A detailed technical description of the site!
A post after a long time. To be honest, a lot of us have been juggling our normal lives and the website work. Hence dedicating time to write a blog post is not always possible. Having said that, lets talk about today’s post.
So this post is all about the architecture of the site and how we have been able to maintain the site with zero financial costs w.r.t the servers et al. This post talks about the way the site operates from data entries to the final visualisation. Before I begin, it’s important to note that we have kept the site free of ads and corporate associations and have still managed to serve millions of site visits all thanks to free platforms like GitHub and Google Sheets. Without these freely available technologies, none of this would’ve been possible or sustainable in the long run.
Lets dive in then!
So here’s a diagram that can help you to understand the overall flow:
Before I start, a few naming conventions I’ll use -
Webserver - a server that serves a webpage to a client (browser, mobile et al).
Backend/application server - a server that can take requests on the fly and use business logic to give back data dynamically.
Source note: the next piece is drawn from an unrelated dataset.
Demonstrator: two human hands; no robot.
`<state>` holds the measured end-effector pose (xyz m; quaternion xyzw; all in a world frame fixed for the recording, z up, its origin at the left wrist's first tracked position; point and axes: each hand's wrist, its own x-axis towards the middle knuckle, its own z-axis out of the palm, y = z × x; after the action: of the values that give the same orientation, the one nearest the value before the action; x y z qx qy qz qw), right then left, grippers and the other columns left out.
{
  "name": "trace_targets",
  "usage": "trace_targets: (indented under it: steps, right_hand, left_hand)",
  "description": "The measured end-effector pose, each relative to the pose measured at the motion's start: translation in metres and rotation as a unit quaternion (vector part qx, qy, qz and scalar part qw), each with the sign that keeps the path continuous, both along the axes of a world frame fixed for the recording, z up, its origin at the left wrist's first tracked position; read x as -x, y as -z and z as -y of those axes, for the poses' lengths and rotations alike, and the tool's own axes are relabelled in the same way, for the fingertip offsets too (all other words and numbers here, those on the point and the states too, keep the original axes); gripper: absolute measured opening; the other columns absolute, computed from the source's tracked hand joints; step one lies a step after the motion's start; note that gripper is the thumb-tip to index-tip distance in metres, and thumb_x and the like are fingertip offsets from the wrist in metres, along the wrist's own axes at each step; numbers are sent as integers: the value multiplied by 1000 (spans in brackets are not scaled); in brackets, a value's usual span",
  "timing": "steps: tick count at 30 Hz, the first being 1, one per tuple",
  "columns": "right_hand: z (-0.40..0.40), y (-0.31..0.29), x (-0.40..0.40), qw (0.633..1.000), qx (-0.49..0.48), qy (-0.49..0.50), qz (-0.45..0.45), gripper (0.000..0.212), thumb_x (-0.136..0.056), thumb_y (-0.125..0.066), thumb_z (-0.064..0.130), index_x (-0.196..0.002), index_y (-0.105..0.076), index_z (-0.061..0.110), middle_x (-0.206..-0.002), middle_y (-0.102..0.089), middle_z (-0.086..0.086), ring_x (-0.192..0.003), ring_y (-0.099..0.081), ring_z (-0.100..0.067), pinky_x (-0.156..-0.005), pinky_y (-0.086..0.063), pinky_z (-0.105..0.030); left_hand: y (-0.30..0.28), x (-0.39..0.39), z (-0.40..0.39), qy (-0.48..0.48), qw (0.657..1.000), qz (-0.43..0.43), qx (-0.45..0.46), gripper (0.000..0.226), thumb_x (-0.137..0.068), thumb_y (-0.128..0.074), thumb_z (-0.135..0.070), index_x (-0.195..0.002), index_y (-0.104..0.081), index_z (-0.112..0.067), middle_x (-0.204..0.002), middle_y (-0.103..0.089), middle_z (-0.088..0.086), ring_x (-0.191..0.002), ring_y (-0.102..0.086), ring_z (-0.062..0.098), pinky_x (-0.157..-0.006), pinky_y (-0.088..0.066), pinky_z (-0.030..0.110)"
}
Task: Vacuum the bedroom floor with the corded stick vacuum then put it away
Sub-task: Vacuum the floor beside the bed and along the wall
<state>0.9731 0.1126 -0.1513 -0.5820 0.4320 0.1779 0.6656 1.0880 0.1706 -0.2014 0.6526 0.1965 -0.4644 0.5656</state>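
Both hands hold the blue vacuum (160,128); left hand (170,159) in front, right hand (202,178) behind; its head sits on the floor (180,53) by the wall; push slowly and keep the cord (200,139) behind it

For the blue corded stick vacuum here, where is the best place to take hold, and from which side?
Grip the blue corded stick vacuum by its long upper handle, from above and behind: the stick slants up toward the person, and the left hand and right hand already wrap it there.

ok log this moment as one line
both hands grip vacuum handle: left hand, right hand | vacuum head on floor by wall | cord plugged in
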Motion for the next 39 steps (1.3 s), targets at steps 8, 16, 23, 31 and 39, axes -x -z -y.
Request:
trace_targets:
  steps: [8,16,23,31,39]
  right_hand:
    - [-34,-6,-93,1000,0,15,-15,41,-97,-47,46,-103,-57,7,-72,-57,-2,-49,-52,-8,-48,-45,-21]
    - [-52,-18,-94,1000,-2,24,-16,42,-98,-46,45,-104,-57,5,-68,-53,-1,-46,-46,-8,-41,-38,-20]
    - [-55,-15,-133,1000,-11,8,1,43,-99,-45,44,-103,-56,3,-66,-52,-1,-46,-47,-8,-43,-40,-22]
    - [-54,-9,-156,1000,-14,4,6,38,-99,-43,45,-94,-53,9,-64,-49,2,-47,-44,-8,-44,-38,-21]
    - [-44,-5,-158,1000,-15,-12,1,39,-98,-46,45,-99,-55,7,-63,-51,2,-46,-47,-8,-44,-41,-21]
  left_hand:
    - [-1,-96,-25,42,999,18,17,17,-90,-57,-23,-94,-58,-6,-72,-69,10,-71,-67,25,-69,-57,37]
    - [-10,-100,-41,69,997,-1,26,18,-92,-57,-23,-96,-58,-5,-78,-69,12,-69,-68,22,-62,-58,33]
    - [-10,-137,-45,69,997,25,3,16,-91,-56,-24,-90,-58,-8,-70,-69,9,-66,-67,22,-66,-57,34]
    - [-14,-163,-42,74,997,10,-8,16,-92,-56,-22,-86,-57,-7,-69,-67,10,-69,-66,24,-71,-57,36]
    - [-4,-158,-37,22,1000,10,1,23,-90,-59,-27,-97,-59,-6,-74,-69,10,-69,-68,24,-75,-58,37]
So lets talk about the whole flow. I’ll start from the top and go to the more granular lower layers. At the top is the webpage that you all have come to recognise. This is built on ReactJs. The website is hosted on GitHub pages. GitHub pages can be visualised as a free cloud based platform where one can host their website without worrying about the underlying webservers. This provides a unique advantage in terms of scaling. Had we hosted our site on a privately owned webserver, we would have to account for the cores, memory and iops based on the increased/decreased users visting the site. With GitHub, this is elevated. Now one thing to note here is that the websites hosted are static web pages. That is, the site is just a html page with some javascripts that will get served to the browser. This essentially means that all the data to be shown has to be present in a GitHub repository for the website to work. Fun fact, this blog is also hosted on GitHub pages :)
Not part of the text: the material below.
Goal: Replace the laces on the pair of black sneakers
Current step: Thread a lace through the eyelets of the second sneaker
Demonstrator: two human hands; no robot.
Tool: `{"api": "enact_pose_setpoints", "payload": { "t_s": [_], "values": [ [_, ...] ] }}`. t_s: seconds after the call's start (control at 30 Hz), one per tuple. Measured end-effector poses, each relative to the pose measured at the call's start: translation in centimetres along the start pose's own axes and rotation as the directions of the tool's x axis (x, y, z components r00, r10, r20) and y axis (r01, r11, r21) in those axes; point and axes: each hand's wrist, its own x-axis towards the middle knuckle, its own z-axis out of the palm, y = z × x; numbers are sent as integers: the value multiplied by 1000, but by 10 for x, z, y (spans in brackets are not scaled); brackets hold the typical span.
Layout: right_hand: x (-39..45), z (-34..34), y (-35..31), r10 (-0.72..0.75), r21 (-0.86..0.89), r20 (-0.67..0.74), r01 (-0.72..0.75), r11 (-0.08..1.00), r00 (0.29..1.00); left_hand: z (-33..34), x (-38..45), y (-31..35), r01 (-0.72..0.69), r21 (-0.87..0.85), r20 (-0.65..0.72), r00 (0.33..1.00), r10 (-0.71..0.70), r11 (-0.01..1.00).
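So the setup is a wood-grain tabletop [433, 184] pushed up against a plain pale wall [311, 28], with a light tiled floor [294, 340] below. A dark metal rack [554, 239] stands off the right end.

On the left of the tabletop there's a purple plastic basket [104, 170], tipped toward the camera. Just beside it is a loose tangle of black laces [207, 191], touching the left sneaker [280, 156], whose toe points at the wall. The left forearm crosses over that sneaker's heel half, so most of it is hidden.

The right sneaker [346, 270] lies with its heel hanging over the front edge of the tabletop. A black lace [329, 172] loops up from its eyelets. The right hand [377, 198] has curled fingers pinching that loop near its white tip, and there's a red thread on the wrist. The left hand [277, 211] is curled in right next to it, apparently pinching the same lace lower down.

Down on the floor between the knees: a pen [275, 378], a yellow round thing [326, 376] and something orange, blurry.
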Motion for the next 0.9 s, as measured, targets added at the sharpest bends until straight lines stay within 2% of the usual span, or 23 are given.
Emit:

GitHub pages websites also come with some limitiations on the size of the site and things as such. These can be referred here: GitHub Pages.
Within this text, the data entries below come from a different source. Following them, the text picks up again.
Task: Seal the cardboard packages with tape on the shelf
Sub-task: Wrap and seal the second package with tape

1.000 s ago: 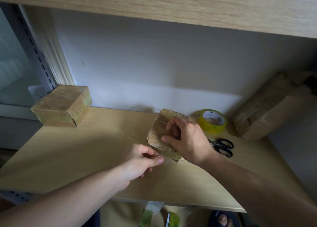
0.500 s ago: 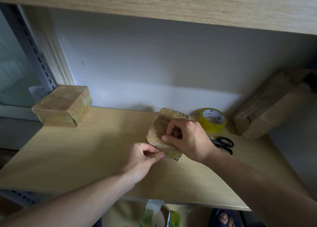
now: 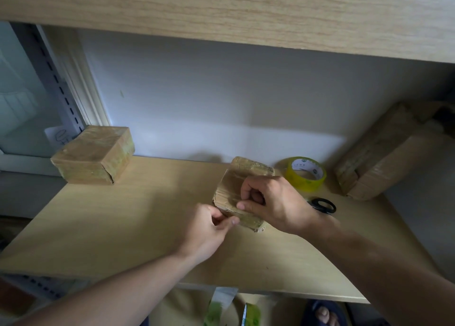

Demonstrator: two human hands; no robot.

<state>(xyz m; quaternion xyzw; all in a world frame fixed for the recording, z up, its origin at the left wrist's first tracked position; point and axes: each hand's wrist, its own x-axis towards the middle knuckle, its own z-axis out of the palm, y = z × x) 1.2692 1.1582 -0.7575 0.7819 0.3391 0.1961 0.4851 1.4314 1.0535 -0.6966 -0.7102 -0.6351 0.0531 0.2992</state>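
Note:
A small taped cardboard package (image 3: 231,188) lies on the wooden shelf (image 3: 123,227), a little right of its middle. My right hand (image 3: 273,202) rests on top of the package, fingers curled and thumb pressed on its near edge. My left hand (image 3: 209,229) touches the package's near left side, thumb and fingers pinched together at the edge; what they pinch is too small to make out. A yellow tape roll (image 3: 306,173) lies flat behind my right hand. Black scissors (image 3: 322,205) lie beside it, partly hidden by my right hand.
A second taped package (image 3: 94,154) stands at the shelf's back left corner. A larger cardboard box (image 3: 379,153) leans at the back right. Another shelf board (image 3: 221,10) hangs low overhead. A sandalled foot and green items show below the front edge.
My left hand has moved up from the shelf surface to the package's near left edge. The right hand has stayed on top, with its fingers curling in slightly.

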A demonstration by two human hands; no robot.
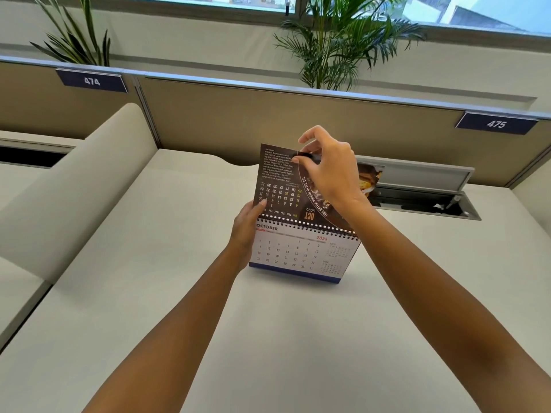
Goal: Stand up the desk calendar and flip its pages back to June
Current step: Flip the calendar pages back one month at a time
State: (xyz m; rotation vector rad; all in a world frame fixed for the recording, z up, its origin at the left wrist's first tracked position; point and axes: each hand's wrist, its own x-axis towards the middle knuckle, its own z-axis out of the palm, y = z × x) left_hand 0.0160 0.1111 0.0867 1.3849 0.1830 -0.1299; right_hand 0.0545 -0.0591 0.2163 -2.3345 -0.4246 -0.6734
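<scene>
The desk calendar (301,254) stands upright on the white desk (179,293), its spiral binding on top. The white page that faces me reads OCTOBER 2026. A dark brown page (277,180), printed upside down with OCT 2026, is raised vertically above the spiral. My right hand (328,168) pinches that page's top edge between thumb and fingers. My left hand (247,225) grips the calendar's left side near the spiral, thumb on the dark page's lower corner.
A tan partition (268,120) with number plates 474 (92,81) and 475 (496,123) runs behind the desk. An open cable tray (423,189) lies just behind the calendar to the right. A curved divider (89,186) rises on the left. Potted palms stand beyond the partition.
</scene>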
Before I move further, the maps that we show on the website are adapted from Guneet’s GitHub repo. There have been some modifications made on the map based on the site requirements. Else, most of these are up to date with the latest district boundaries.
So now, lets talk of the backend server. This is where traditionally the business logic sits. Usually this might have a server like nodejs, apache et al which would take requests and then fetch data from a data source and give back the response. The logic in this layer is used to modify data (validity checks, joins, translations and other operations). This layer might also contain a data server which is usually a database (mysql, oracle, redis and many more). This is how a traditional backend would look. Just having a look at this system tells us that this would mean having a machine(s) where we could start our application server and optionally a database server. Once we enter this realm we get into load balancing, DR (Disaster recovery), HA (High Availability) and other technical requirements that has to be managed either by the owner of the manchine(s) or can be dealt with using AWS, Azure kind of services. Either way, it’s a heavy and possibly costly operation. Hence, not viable for a revenue free volunteer run initiative.
The need for backend server is solved using GitHub pages (cons and cavets to follow). This is our API repository (theoretically, our backend server). Technically, we could’ve kept it as a normal GitHub repository and managed, but that would mean that we wouldn’t be able to publish the page for others as a webpage. This repository holds json files. These json files get used in the javascript code of the website to show data on the web pages.
Now who populates these json files?
Enter GitHub actions! A detailed description of GitHub actions is out of scope of this article. So let me try to simplify it to our usecase and explain what we do.
Every 10 minutes, we invoke an action. This carries out the following set of operations:
- First we fetch data from a set of google sheets.
- Then we prepare json files which correspond to these sheets. Also some other json files that we were historically using in the website.
- Next we read these json files and prepare additional json files which are to be consumed by the website.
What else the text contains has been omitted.